I sat in on Tracy Fullerton's and Bernie DeKoven's CTIN534 Experiments in Interactivity 1 class last night. Bernie kicked off the semester with a lecture on the definition of fun. Ah.... graduate school.
Key take-aways for me was the idea that the word "fun" has gotten somewhat of a bad rep in the US. That it's meaning refers to something childish, something that creates ecstacy. Bernie pointed out that it is more useful for us to examine fun as a state of Zen; an activity which takes you to a state of meditation, removes your ego, something which can be relaxing. Jenova pointed out that in China the word "fun" means something close to "interesting," as oppossed to here, where it has a different conotation.
More importantly, fun is an activity that is autotelic. (By the way, there is no wikipedia entry for autotelic, if someone needs something to do.) Something autotelic is something that "has it as its only purpose." That is, something in which the reward is intrinsic in the activity, not in some outside reinforcer. Of course, this led to an exciting discussion on what activities are, truly, autotelic. Playing a instrument with no one around, dancing in your living room, laying in a hammock.

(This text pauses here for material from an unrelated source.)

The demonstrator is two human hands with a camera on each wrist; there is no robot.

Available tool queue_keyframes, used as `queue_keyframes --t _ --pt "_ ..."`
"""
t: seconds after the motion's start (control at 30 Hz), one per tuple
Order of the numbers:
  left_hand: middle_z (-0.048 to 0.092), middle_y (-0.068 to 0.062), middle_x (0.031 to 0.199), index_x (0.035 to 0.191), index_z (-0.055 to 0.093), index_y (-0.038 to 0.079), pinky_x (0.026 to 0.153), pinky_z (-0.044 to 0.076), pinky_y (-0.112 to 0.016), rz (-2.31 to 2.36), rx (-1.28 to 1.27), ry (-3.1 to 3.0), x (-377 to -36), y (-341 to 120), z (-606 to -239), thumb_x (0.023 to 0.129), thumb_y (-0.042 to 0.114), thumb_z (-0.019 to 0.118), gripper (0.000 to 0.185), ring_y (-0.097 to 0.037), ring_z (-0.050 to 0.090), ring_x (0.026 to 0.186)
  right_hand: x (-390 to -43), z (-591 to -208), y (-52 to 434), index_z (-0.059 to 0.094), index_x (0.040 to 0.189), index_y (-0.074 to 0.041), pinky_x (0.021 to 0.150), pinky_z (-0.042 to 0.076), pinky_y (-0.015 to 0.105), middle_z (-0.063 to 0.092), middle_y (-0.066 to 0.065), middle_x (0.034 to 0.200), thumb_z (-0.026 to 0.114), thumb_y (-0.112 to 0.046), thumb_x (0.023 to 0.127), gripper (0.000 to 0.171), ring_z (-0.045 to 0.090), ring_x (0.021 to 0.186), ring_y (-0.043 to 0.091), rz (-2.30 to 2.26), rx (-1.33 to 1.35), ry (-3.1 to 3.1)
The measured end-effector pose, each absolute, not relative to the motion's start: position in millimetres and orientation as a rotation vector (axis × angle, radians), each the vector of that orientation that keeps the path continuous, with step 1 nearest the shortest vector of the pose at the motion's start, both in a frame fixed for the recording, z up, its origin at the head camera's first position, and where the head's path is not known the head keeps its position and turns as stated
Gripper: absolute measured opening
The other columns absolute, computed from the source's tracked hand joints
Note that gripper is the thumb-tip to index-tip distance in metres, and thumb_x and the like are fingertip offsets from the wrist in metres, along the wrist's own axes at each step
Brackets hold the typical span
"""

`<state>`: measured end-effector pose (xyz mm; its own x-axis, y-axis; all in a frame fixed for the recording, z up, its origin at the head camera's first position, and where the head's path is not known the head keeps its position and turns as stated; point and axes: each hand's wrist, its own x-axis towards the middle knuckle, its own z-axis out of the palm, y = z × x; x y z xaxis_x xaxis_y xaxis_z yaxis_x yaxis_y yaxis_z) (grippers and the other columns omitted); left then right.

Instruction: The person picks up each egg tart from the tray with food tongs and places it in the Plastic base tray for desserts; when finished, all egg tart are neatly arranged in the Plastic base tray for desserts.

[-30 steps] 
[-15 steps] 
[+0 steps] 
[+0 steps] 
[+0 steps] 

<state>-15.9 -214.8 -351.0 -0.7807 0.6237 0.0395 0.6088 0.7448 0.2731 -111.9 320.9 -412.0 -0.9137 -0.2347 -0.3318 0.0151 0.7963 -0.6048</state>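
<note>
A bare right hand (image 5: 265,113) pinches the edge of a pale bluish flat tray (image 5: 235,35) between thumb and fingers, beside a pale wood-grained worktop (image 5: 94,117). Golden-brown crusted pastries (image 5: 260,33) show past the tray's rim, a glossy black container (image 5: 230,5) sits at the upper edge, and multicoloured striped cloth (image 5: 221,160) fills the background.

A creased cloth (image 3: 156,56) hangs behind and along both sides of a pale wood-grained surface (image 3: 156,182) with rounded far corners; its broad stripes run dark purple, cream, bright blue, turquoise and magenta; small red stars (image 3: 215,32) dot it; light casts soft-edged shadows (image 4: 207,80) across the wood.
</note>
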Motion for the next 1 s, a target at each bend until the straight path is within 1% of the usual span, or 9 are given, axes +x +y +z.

However, it seemed like some of what makes an activity autotelic is the point of view of the person doing the activity. Some students confessed to having difficulties relaxing, or doing anything that doesn't have some extrinsic reward. Is this a result of upbringing, culture, or just personal preference?
This line of thinking, though, led me to my huge takeaway from last night's class:
Can life itself be autotelic?
I like to think so.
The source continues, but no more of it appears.